▶ **What you need to do**:
The first line of the listing opens the range and the line with "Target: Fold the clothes" closes it; repeat those lines and all between them word for word, leaving out the pictures.

▶ **Material provided**:
=======
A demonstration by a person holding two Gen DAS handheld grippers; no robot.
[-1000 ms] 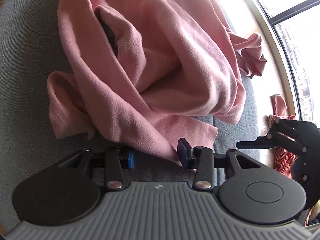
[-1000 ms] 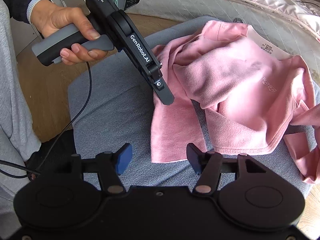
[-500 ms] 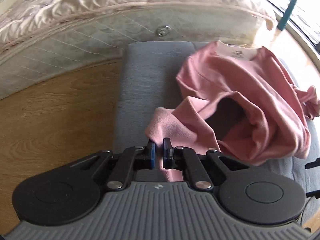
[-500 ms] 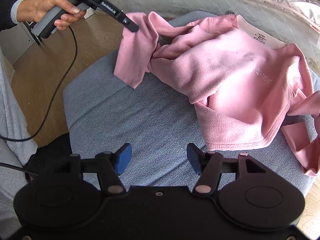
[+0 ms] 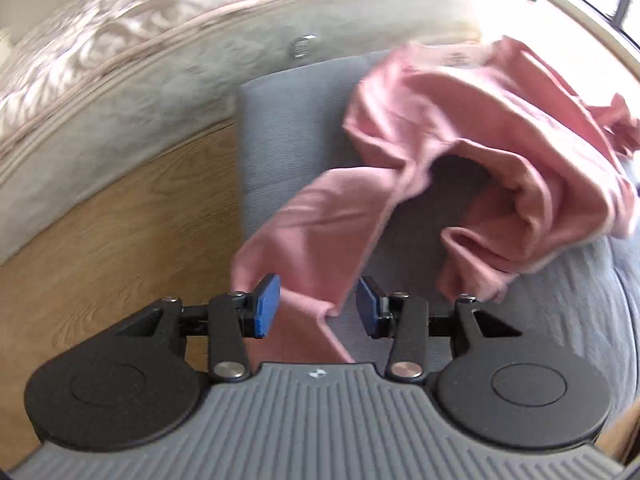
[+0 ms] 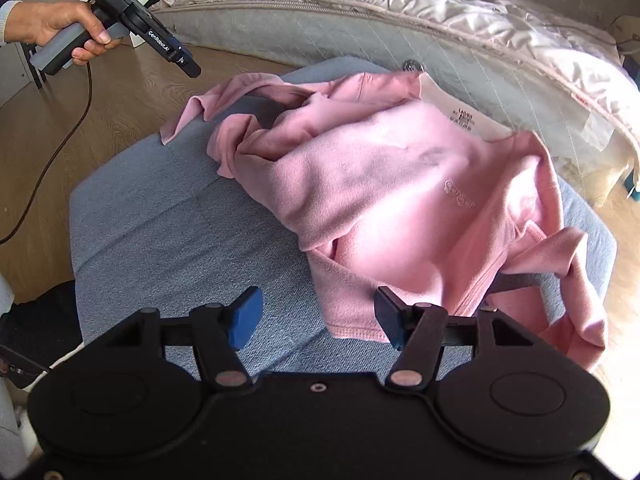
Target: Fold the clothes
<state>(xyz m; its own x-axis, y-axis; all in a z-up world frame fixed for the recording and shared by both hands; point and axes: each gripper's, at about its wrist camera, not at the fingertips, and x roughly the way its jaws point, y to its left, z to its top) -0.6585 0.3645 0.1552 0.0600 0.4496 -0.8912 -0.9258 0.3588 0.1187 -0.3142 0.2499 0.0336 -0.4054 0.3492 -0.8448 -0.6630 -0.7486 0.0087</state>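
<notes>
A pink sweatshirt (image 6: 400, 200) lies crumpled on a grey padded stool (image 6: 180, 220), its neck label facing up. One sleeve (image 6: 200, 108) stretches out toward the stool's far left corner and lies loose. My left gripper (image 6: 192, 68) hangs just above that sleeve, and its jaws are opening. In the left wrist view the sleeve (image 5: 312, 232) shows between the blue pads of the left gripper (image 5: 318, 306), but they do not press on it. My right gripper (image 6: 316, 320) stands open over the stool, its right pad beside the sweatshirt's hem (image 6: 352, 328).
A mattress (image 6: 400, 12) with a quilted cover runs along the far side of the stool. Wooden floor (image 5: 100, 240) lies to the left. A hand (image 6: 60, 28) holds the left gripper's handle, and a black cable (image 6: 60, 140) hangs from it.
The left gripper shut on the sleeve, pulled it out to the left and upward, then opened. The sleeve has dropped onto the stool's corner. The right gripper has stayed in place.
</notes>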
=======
▶ **The completed task**:
A demonstration by a person holding two Gen DAS handheld grippers; no robot.
[-1000 ms] 
[-1000 ms] 
[-500 ms] 
[-500 ms] 
[+0 ms] 
[+0 ms] 
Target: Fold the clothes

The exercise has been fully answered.